● Assignment:
Return the data below unchanged. Drop any pictures.

● Data segment:
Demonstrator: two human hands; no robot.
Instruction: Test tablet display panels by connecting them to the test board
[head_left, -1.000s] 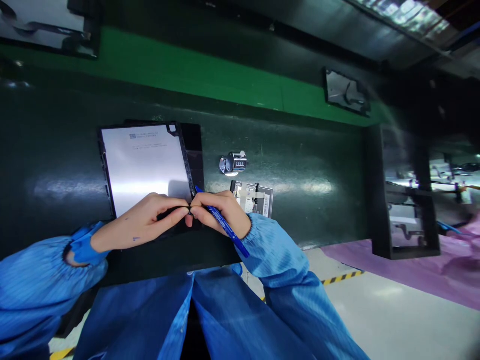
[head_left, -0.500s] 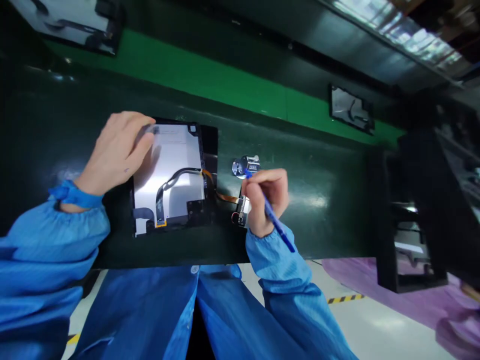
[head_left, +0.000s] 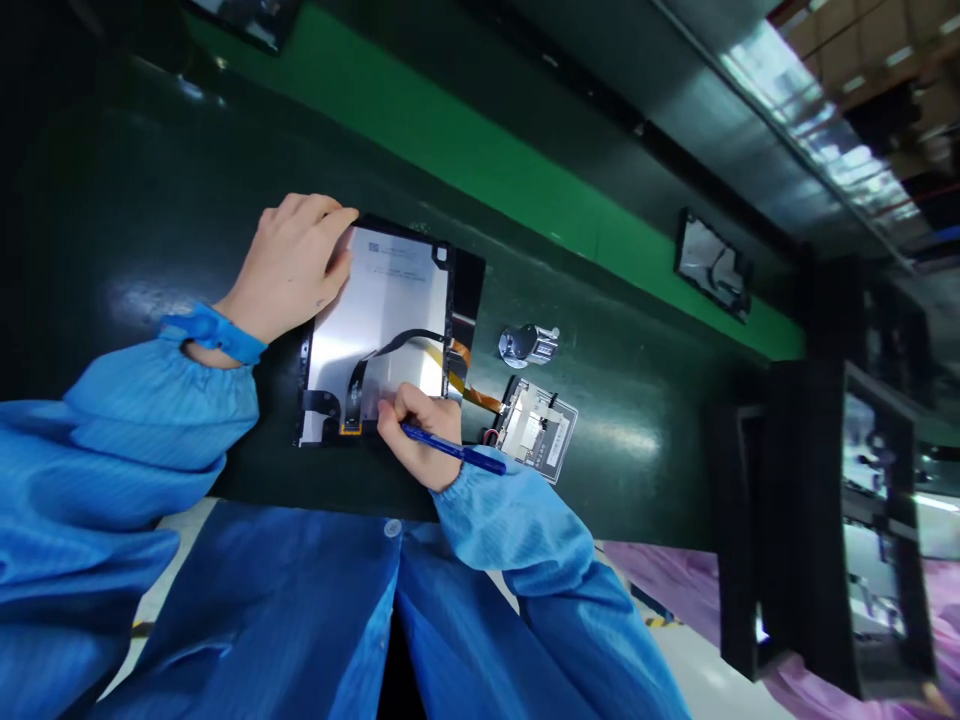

● Reply to the exercise:
Demonstrator: two human hands; no robot.
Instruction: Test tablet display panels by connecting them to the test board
[head_left, -1.000s] 
[head_left, -0.500s] 
[head_left, +0.000s] 

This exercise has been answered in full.